**Problem to work on:**
Using the entries that follow, collect the lines where the word "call" appears.

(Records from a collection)
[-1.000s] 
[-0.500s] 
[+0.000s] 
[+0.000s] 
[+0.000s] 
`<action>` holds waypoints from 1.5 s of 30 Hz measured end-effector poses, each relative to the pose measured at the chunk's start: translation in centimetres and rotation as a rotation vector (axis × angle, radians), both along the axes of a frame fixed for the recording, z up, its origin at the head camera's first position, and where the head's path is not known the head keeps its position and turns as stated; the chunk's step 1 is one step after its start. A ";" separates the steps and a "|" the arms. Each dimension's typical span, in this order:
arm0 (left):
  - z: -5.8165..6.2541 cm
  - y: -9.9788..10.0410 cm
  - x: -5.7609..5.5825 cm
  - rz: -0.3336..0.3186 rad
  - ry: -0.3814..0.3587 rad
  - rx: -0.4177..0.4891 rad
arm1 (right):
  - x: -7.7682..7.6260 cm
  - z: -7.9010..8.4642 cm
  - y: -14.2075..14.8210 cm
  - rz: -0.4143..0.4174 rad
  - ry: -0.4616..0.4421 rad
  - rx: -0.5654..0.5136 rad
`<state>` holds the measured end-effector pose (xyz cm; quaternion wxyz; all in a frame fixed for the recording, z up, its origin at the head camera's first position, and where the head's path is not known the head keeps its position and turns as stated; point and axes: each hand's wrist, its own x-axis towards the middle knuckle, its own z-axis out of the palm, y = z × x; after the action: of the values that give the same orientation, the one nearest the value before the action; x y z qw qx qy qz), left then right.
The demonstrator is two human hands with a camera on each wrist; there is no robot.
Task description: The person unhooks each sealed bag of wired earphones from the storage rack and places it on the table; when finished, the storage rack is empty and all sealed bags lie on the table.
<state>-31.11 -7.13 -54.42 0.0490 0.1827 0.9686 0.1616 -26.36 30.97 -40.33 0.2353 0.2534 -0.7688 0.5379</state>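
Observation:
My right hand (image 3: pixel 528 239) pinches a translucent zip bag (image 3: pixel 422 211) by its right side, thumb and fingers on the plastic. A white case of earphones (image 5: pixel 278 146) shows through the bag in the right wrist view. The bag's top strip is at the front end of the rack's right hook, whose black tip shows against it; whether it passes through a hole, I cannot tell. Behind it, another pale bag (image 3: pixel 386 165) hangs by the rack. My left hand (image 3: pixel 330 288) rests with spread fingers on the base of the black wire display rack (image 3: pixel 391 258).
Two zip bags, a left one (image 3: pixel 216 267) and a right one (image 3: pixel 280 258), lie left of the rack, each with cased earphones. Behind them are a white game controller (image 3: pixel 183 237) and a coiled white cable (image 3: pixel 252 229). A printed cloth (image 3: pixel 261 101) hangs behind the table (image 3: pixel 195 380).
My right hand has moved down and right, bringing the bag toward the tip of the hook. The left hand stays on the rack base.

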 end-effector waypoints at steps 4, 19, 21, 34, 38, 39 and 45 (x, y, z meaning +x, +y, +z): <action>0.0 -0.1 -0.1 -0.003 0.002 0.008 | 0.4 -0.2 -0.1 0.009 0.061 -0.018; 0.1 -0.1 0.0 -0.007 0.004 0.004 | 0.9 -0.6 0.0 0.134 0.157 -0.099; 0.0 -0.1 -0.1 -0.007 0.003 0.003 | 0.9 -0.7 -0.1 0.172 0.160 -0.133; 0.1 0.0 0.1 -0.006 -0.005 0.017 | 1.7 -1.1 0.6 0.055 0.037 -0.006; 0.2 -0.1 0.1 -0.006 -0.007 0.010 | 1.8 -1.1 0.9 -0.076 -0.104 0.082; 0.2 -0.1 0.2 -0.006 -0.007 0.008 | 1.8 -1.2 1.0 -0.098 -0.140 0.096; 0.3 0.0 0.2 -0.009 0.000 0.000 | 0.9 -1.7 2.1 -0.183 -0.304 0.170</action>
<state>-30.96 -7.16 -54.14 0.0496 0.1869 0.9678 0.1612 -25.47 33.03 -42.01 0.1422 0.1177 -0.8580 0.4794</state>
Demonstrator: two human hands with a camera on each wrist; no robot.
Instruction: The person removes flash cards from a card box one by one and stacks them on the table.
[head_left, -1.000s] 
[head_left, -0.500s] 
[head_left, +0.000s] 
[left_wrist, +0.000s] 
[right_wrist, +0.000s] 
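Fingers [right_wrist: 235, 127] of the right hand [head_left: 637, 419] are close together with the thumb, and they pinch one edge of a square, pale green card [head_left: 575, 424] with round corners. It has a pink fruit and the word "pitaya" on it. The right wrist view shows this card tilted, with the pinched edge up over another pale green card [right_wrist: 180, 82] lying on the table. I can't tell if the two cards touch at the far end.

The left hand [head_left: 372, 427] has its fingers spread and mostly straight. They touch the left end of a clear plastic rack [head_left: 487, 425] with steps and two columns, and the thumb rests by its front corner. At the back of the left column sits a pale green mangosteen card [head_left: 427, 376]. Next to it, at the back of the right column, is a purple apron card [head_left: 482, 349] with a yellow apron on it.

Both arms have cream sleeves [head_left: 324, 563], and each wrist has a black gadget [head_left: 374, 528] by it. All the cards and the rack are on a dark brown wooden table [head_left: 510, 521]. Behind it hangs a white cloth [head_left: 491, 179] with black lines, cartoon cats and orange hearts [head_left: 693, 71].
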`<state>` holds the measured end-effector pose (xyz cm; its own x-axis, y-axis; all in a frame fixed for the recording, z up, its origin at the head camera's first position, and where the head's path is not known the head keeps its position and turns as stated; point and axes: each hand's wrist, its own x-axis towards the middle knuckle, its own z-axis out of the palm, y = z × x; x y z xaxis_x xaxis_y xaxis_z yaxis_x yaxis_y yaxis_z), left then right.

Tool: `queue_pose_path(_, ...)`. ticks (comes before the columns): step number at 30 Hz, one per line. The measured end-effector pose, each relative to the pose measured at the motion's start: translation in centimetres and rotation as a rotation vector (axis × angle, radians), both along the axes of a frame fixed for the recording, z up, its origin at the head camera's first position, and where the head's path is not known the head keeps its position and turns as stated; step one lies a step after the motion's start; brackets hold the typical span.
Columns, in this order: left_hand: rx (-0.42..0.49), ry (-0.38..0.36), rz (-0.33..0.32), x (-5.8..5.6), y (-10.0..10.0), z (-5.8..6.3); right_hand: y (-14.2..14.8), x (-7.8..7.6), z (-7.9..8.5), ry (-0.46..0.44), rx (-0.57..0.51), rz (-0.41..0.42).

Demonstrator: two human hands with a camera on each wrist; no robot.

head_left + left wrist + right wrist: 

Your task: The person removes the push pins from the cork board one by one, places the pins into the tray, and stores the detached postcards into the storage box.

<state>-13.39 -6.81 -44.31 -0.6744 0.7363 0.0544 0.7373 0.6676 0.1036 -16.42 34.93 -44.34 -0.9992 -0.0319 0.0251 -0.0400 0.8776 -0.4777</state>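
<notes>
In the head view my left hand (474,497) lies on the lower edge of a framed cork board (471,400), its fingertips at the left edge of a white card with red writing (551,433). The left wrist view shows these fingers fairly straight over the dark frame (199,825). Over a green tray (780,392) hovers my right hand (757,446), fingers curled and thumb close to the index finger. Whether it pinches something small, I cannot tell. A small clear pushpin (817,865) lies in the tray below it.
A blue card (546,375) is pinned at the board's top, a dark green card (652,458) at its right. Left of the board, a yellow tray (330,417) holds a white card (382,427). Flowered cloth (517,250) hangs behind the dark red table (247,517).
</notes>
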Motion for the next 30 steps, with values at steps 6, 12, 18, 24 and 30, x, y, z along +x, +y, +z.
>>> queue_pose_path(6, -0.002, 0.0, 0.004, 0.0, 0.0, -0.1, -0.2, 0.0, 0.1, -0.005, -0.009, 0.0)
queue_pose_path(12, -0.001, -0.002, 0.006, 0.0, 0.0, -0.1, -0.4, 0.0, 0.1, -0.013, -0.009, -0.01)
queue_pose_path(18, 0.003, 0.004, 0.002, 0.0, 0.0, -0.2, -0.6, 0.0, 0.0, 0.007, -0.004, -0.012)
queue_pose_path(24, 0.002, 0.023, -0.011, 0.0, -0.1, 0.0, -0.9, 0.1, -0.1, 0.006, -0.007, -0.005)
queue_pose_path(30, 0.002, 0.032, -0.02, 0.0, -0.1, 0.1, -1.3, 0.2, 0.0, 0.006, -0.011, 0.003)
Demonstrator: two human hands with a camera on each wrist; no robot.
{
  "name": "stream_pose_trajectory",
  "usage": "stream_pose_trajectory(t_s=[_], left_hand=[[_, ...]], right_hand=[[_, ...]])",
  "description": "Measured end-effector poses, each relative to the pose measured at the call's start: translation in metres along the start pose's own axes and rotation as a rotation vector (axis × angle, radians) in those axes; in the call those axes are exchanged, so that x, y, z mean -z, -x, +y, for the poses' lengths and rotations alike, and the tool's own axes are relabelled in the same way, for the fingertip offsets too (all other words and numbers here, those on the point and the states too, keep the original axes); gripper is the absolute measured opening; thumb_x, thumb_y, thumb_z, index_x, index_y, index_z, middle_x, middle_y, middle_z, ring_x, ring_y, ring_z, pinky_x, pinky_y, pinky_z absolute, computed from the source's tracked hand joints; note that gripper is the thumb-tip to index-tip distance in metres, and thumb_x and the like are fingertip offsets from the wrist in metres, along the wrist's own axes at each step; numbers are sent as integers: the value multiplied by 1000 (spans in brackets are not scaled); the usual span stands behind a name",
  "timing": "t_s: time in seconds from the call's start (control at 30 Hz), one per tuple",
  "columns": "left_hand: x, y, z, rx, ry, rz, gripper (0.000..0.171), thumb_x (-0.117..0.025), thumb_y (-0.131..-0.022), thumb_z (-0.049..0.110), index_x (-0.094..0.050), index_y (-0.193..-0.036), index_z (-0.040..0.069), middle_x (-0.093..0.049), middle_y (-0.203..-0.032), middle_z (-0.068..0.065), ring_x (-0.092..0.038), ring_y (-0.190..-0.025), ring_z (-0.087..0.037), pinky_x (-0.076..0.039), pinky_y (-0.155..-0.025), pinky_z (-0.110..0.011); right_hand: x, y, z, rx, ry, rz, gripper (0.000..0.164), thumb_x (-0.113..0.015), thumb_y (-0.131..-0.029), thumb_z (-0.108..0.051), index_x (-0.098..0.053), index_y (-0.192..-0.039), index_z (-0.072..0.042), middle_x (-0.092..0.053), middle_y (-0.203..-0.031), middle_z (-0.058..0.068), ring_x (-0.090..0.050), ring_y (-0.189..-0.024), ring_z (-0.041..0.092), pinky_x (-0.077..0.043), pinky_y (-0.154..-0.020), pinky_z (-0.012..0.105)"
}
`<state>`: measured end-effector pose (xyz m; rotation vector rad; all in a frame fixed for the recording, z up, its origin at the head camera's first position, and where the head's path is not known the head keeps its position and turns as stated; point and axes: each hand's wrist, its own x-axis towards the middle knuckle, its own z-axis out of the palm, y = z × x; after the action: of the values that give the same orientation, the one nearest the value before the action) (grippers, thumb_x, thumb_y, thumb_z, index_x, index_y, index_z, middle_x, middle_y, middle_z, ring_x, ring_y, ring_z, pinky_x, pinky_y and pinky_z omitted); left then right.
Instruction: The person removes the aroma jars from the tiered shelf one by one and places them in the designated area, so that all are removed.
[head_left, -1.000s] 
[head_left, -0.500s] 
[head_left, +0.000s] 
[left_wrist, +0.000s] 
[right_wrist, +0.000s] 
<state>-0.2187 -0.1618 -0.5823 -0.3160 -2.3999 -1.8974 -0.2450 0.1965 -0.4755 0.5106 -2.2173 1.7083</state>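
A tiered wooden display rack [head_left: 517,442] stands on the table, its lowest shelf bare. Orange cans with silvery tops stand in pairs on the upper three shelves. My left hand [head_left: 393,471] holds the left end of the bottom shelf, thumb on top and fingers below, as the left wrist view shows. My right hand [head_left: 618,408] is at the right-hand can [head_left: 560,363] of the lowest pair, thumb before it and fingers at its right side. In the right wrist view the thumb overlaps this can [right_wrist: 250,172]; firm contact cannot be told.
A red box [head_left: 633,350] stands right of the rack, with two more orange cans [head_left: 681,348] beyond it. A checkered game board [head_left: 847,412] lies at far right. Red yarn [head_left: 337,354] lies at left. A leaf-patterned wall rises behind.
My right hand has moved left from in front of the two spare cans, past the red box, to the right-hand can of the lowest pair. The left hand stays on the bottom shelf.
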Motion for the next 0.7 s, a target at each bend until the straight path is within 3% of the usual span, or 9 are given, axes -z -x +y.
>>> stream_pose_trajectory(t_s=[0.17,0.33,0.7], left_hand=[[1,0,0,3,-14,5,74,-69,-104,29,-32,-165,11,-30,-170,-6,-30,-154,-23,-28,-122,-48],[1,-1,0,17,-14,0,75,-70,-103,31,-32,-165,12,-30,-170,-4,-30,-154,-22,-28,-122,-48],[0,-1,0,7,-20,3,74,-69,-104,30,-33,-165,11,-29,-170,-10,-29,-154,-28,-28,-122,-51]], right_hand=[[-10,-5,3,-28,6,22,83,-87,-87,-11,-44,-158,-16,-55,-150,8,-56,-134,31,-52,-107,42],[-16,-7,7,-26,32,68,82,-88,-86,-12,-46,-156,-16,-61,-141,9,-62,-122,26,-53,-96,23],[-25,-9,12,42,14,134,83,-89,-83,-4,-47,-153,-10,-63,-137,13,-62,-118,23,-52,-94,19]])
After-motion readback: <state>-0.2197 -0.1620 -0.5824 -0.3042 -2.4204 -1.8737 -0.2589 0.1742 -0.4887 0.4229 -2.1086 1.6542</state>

**Response to the exercise:**
  "description": "Measured end-effector poses, each relative to the pose measured at the call's start: translation in metres along the start pose's own axes and rotation as a rotation vector (axis × angle, radians) in those axes; in the call those axes are exchanged, so that x, y, z mean -z, -x, +y, for the poses' lengths and rotations alike, and the tool's own axes are relabelled in the same way, for the fingertip offsets too (all other words and numbers here, those on the point and the states too, keep the original axes); gripper is the absolute measured opening; thumb_x, thumb_y, thumb_z, index_x, index_y, index_z, middle_x, middle_y, middle_z, ring_x, ring_y, ring_z, pinky_x, pinky_y, pinky_z absolute, computed from the source's tracked hand joints; note that gripper is the thumb-tip to index-tip distance in metres, and thumb_x and the like are fingertip offsets from the wrist in metres, along the wrist's own axes at each step; numbers are sent as integers: the value multiplied by 1000 (spans in brackets are not scaled); the usual span stands behind a name",
  "timing": "t_s: time in seconds from the call's start (control at 30 Hz), one per tuple",

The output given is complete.